Ты знаешь, мне
Такие снятся вещи
Что если они вещие
Нам гореть в огне
Ты знаешь, мне
Порою снится поле
Где я сдаюсь без боя
Я погибну на войне
Потому что
Есть такие вершины
До которых мне и вовсе не
дотянуться
И если завтра мне не суждено
проснуться
Похорони меня на цветочном
поле,
Не прикрывая иссохших век
Чтоб проросло из них хоть что-то,
коли
Из меня не вырос счастливый
человек[1]
- Скорее! Нужно готовить праздник! Госпожа беременна!
Падает снег. Мелкие хлопья плывут в
морозном воздухе. Запах свежести. Запах чистоты. Запах вечности.
Если бы знало дитя...
Взвивается синее пламя. Лопается
скорлупа. И то, что невозможно остановить, вырывается наружу.
***
Мужчина и девочка бредут по дороге,
держась за руки и стараясь не думать ни о чем кроме своей цели.
Город за их спинами доживает
последние часы. Бегут жители, в панике или смиренном принятии
судьбы, молча или со словами проклятий на устах. Лишь малая часть
строений уцелела. Зияют провалы, смешались улочки.
Искры роятся светлячками, рождаясь в
пожарах. Заревом те подымаются над крышами, вьются гривами коней.
От дыма свербит в груди и щиплет глаза. Шум моря перекликается с
лязганьем повозок, гомоном толпы и надрывными криками городских
стражей, что пытаются обуздать людской поток. Но то непосильная
задача.
Поднятые паруса на фоне
зловеще-багрового и угольно-черного – то спешно покидают пристань
суда. Пронзителен плач чаек. Оседает пепел на их узких крыльях.
Обречена столица княжества.
Однако здесь, в полях, нет суеты.
Вена пустынной дороги. Бескровно полотно сугробов. Тьма густым
туманом оглаживает раздробленный склон. Мужчина и девочка ускоряют
шаг. Поднимаются выше, минуя выжженные участки и поваленные
деревья. Скрип снега под подошвами. Порыв ветра. Пробирает до
костей. Девочка жмурится от холода, запахнув сбившийся платок.
Время остановилось. Слилось с мертвой тишиной в единое целое.
Город тает видением. Где-то на
соседнем холме храм обернулся руинами. Где-то в горах котловина
помнит вкус ликориса.
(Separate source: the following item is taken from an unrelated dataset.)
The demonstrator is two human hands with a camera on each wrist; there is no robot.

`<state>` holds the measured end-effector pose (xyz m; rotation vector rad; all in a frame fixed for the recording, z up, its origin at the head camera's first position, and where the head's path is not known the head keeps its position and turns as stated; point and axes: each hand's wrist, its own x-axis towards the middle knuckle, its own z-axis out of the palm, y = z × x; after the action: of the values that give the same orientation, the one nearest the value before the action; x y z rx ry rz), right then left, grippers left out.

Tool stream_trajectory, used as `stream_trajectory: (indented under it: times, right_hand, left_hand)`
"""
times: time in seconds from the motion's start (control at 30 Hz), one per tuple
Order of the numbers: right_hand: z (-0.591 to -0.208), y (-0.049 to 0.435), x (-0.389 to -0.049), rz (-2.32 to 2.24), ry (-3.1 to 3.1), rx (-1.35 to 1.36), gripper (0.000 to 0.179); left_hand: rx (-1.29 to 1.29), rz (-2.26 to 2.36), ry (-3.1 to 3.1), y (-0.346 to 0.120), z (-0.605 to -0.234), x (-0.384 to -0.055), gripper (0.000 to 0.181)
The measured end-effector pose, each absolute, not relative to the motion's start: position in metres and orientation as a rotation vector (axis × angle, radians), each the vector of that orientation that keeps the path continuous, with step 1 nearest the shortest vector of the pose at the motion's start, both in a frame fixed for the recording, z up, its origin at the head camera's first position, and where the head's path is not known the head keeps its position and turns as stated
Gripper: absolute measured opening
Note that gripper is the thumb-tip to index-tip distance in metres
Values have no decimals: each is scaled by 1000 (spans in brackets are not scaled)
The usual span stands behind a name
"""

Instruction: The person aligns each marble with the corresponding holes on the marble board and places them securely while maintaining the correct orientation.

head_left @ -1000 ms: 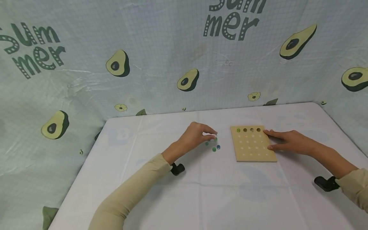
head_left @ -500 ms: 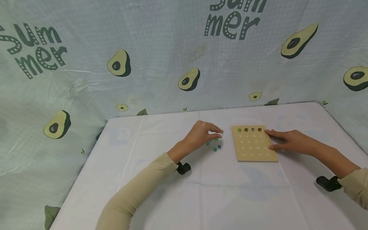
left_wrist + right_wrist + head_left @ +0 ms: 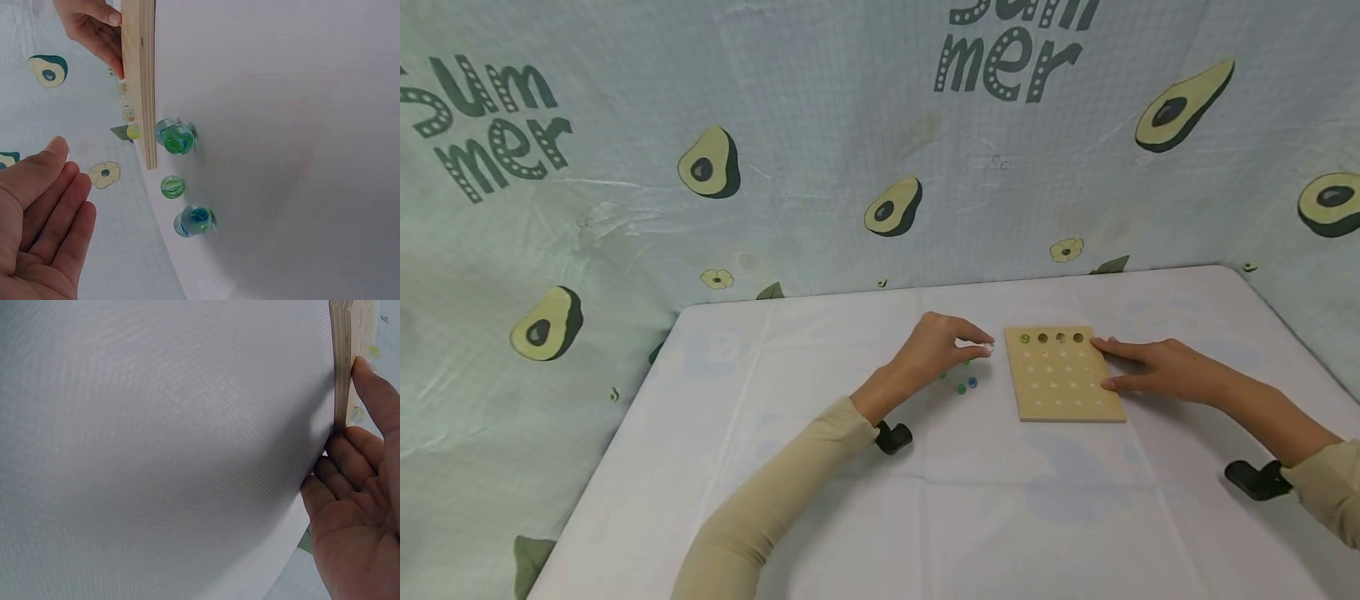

Нити пахнут угасшими жизнями, а Пустота
подобна вскрывшейся ране.
- Я с вами, - шепчет девочка, когда
мужчина останавливается у моста.
- Я не знаю, что с нами может стать,
– произносит тот, обернувшись. Глядит в нахмурившееся лицо. Пряди
волос следуют за ветром. Открывают безобразный шрам, обжегший
девичью щеку.
- Если вы отправитесь без меня, то
точно погибнете.
Ощетинившийся ров. Совсем недавно
бурная река текла по его дну. Высокие стены ограды скалятся
черепицей. Зев распахнутых ворот. Всполохи плывут облаками.
Кружатся снежинки. Мужчина отводит взгляд.
- Хорошо.
Поместье пред ними молчит.
Недвижное, бездыханное. Но внутри, в лабиринте разбитых комнат,
сломанных костей, сорванных дверей ещё теплится жизнь.
[1] Дарья Виардо – Ангел-похоронитель
- Вам не кажется, что госпожа
чересчур подавлена?
- Ей нездоровится с самого утра.
Страшная слабость.
- Возможно, она, наконец,
беременна?
- Добро пожаловать. Вы Окка Тодо? -
мужчина кивает, закрывая зонт, оказавшийся мало полезным в шторм.
Одежда липнет к телу, отягощая и без того скованные движения.
- Да, уважаемая, - пожалуй, стоило
отдышаться прежде чем входить.
Неловкость. Он привык её ощущать.
Из-за роста и общей нескладности долговязой фигуры. Точно инородный
предмет, не вписывающийся в окружающую обстановку, а потому
старающийся быть как можно неприметней. Однако сложно быть
неприметным, когда переступаешь порог под строгим взглядом старой
экономки, что возвышается на ступенях словно величественная статуя
над жалким смертным.
- Вы опоздали.
Капли воды скатываются по узкому
лицу. Задерживаются на кончике орлиного носа. Тодо откидывает назад
волосы, косится на юного слугу, который стремительно проскальзывает
мимо. Хлопает дверь. Слуга исчезает.